▶ [PROBLEM STATEMENT]:
Go through the entries below and tally the lines holding "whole"; please reply with the number only.

▶ [EXTRACTED DATA]:
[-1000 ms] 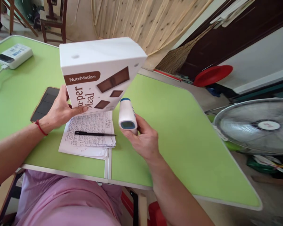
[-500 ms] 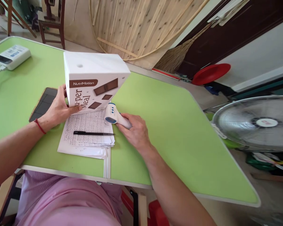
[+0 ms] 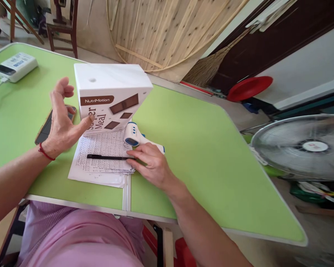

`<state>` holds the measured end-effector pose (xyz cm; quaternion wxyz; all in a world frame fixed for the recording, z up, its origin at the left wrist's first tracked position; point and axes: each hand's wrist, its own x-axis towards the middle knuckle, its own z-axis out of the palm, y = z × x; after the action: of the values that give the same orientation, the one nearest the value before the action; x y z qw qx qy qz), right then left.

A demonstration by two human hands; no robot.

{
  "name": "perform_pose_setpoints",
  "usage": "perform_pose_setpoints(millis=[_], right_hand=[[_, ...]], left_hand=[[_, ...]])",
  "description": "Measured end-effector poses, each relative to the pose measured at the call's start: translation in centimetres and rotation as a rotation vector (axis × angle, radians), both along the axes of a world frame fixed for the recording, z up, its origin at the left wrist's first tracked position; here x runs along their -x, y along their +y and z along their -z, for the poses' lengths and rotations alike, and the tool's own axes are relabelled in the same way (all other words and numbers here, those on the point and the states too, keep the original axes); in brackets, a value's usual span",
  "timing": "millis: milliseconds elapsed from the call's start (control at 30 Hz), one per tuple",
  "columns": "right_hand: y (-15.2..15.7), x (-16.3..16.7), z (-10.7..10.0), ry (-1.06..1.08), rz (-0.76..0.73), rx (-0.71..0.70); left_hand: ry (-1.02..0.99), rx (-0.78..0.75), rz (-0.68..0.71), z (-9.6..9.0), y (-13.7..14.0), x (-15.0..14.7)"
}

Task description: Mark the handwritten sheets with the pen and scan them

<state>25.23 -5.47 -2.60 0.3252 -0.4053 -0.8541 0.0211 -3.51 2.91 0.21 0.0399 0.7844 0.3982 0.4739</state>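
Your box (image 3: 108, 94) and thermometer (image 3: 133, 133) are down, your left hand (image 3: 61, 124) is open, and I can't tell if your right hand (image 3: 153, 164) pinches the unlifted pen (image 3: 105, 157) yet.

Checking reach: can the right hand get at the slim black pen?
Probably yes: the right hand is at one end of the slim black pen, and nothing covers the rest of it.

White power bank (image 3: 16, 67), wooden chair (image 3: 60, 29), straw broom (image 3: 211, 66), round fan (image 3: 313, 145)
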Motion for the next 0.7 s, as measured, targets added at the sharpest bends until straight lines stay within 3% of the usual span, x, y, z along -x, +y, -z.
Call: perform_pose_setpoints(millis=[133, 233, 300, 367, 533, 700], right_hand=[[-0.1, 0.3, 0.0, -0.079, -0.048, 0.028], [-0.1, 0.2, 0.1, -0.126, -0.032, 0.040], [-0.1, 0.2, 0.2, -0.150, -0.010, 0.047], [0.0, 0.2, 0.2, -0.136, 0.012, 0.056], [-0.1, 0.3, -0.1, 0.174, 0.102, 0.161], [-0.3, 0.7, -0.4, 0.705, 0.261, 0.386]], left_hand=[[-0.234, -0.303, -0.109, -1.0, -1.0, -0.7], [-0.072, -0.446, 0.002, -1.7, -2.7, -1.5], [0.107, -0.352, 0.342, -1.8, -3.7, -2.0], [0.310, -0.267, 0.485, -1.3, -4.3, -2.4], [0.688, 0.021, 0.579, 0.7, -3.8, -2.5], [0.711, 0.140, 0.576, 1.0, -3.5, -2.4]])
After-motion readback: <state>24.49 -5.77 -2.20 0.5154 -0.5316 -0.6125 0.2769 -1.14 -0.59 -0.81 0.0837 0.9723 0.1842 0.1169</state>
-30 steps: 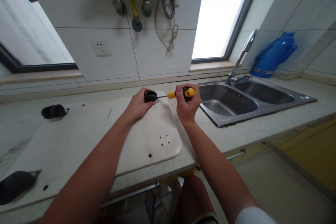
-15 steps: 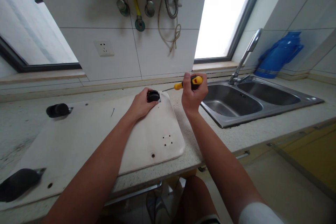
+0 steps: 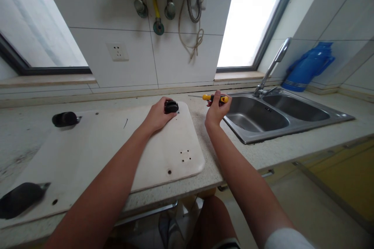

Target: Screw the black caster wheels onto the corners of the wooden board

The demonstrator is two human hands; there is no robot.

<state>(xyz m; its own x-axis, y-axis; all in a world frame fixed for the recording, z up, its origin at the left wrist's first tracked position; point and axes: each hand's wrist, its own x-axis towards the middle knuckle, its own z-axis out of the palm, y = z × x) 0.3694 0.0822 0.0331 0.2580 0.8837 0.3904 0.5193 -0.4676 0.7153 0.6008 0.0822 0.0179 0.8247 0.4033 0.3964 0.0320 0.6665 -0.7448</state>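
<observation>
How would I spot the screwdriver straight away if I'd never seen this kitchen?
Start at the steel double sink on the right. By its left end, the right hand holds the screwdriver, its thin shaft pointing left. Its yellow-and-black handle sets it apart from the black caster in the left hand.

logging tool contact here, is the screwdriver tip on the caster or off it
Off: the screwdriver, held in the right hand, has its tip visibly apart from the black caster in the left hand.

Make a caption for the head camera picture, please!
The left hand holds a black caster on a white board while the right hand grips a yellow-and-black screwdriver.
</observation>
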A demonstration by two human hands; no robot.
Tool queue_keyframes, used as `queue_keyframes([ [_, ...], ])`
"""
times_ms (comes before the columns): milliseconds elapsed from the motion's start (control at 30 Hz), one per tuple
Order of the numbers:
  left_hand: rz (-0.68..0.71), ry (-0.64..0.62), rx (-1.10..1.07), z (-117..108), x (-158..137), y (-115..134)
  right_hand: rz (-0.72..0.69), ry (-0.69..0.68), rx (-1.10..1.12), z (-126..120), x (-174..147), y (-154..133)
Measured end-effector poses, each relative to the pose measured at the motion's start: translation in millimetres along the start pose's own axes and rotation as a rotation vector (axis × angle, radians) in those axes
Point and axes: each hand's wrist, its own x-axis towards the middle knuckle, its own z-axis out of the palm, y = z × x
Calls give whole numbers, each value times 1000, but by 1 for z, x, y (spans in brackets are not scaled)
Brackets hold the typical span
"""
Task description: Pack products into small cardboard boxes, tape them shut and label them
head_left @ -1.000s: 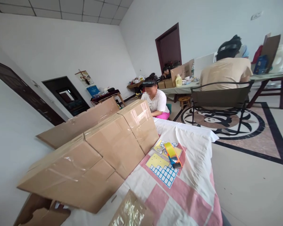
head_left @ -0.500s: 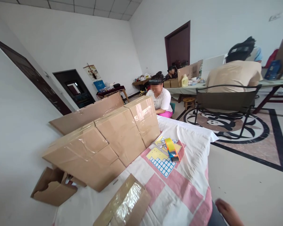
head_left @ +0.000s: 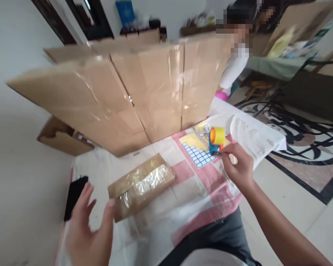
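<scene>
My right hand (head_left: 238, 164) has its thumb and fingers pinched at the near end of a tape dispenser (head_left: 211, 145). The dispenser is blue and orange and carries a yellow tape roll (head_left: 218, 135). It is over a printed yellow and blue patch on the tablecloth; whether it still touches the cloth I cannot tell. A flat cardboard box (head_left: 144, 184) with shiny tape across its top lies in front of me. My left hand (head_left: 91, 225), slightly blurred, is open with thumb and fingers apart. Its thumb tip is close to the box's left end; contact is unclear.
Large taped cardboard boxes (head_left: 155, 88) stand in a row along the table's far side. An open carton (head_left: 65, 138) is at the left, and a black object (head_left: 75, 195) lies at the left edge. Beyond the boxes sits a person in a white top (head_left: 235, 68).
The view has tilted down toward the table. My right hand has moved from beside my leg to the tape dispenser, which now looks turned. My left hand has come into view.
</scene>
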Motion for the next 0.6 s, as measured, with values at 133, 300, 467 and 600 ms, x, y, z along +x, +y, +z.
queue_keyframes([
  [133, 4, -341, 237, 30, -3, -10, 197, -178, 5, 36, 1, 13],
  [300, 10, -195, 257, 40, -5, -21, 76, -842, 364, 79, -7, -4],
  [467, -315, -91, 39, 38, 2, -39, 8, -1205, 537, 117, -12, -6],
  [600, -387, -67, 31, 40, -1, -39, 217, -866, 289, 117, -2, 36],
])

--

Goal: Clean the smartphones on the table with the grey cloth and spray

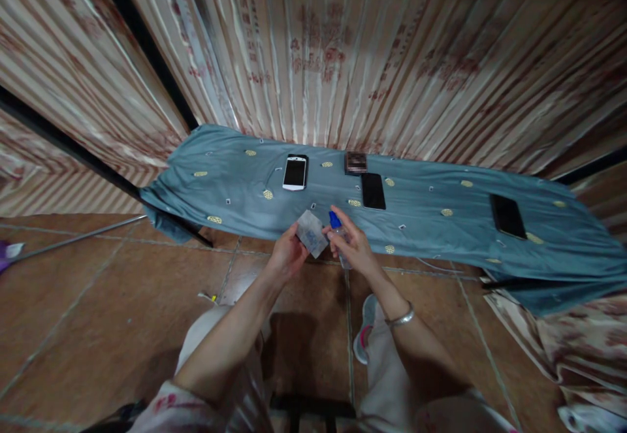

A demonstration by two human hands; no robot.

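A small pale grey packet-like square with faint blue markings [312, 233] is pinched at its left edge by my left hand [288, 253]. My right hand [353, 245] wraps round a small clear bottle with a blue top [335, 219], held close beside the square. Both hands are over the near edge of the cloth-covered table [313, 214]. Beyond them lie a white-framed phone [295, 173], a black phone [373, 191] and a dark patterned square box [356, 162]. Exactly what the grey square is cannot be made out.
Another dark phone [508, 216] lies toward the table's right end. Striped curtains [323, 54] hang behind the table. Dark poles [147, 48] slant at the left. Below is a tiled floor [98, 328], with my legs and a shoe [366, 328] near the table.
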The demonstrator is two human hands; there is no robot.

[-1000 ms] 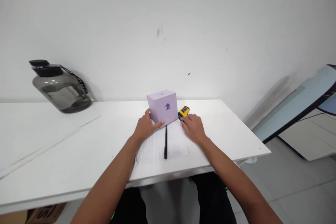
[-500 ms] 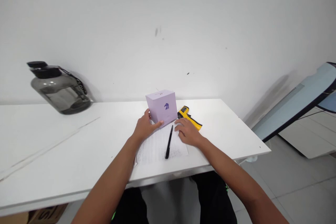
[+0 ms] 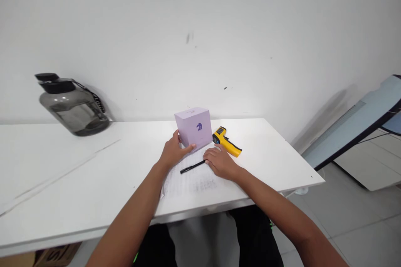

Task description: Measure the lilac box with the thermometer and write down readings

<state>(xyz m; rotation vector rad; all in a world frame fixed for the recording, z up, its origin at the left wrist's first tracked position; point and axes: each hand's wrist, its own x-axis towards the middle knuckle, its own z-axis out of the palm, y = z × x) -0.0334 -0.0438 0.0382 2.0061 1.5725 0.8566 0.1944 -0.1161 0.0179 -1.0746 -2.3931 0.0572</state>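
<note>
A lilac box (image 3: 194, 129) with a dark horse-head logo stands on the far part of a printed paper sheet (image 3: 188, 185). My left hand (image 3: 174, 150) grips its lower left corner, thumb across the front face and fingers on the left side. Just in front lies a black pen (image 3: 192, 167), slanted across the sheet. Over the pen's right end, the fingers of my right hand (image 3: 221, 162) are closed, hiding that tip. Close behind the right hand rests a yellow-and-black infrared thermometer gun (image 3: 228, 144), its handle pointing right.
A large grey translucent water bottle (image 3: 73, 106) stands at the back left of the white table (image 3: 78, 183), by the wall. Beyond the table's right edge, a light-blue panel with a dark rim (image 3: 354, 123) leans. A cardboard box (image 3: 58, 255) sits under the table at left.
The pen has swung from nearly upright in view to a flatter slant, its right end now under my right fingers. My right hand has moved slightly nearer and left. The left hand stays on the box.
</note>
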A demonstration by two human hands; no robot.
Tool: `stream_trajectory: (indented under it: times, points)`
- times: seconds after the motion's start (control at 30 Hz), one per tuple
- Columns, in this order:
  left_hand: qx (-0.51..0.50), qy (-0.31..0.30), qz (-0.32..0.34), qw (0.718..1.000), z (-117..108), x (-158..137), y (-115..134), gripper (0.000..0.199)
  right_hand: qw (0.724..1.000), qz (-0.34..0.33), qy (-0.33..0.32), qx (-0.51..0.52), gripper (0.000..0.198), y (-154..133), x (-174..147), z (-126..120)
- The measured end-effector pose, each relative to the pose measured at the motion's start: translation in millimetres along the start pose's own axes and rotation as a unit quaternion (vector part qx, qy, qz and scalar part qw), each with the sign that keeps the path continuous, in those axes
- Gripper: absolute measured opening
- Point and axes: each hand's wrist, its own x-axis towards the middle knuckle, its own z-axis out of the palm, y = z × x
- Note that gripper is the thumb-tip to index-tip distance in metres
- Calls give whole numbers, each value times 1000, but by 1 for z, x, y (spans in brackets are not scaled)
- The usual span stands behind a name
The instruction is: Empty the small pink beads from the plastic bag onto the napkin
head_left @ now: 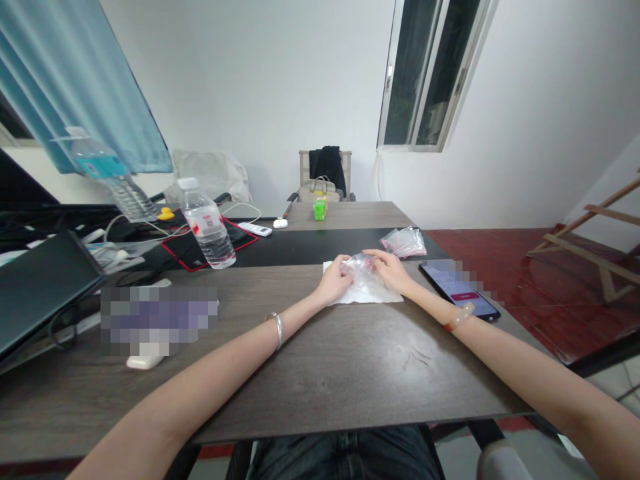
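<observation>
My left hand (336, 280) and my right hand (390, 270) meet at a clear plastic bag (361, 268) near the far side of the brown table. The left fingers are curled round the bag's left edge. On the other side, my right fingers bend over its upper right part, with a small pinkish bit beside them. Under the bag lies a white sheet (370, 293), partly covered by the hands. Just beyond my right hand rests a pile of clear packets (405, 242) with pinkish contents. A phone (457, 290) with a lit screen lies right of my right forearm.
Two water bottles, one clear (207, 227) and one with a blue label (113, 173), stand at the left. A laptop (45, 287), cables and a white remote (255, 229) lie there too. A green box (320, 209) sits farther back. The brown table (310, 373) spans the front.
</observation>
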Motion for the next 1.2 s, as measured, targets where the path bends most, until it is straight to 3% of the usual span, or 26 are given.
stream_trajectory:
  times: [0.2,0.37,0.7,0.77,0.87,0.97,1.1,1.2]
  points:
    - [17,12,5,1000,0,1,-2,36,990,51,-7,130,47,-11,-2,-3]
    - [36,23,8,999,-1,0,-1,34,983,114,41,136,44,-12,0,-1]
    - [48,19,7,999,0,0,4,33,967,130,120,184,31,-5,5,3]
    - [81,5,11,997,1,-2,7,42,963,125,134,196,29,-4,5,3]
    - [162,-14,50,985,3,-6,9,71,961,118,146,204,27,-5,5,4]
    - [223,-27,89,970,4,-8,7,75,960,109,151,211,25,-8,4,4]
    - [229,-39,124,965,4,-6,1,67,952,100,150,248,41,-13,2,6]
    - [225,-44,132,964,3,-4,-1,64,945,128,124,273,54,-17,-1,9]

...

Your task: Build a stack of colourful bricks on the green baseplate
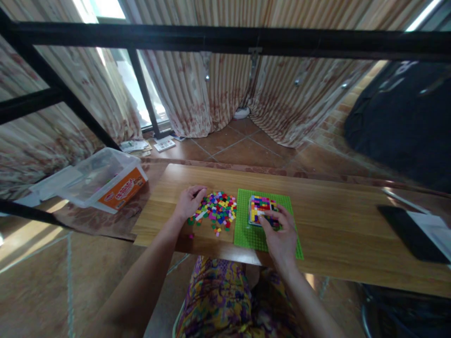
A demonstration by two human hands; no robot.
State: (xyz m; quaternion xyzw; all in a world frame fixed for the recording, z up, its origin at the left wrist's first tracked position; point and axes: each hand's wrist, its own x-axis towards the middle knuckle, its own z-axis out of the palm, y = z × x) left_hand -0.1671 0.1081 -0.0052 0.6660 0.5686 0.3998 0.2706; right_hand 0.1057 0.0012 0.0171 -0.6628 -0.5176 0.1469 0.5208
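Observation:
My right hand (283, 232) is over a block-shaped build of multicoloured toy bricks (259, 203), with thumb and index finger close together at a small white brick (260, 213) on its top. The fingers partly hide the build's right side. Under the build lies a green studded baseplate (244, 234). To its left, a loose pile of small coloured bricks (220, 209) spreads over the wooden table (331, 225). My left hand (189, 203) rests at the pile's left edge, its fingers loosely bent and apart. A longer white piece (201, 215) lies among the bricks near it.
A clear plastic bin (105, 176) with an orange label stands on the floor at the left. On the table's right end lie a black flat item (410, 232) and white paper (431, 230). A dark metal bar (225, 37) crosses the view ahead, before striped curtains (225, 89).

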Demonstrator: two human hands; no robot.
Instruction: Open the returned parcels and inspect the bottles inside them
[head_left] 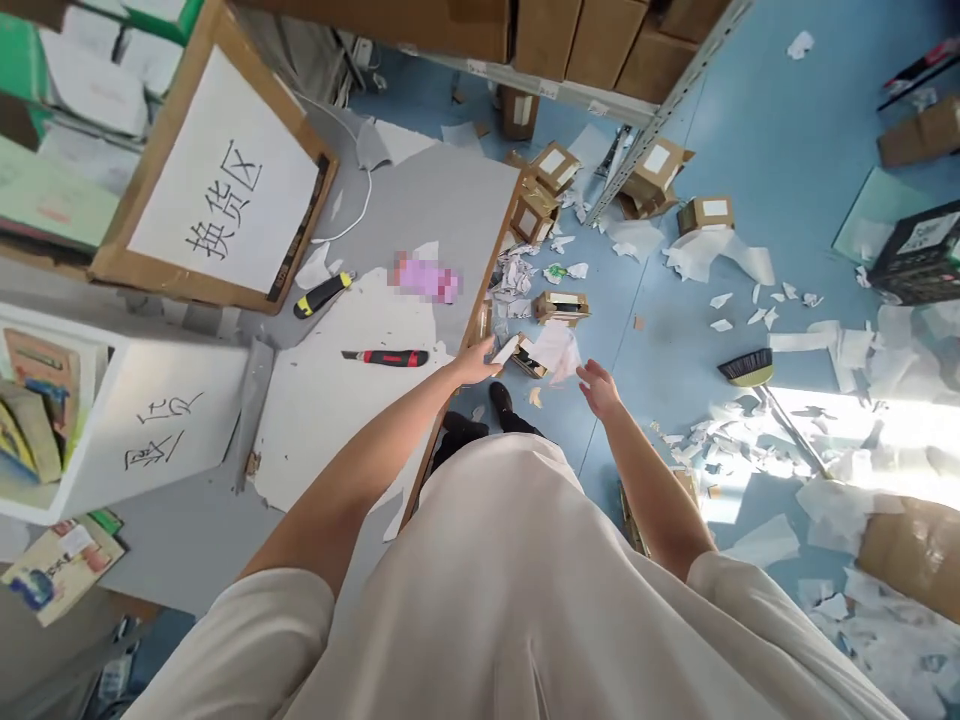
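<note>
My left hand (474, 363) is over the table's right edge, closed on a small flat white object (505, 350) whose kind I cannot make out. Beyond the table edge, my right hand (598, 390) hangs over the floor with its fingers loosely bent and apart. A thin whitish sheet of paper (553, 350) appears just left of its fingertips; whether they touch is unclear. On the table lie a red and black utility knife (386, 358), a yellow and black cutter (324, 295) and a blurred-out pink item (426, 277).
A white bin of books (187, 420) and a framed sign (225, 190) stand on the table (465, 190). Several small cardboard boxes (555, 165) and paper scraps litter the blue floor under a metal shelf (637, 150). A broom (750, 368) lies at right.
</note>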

▶ [RESULT OF THE EXERCISE]:
2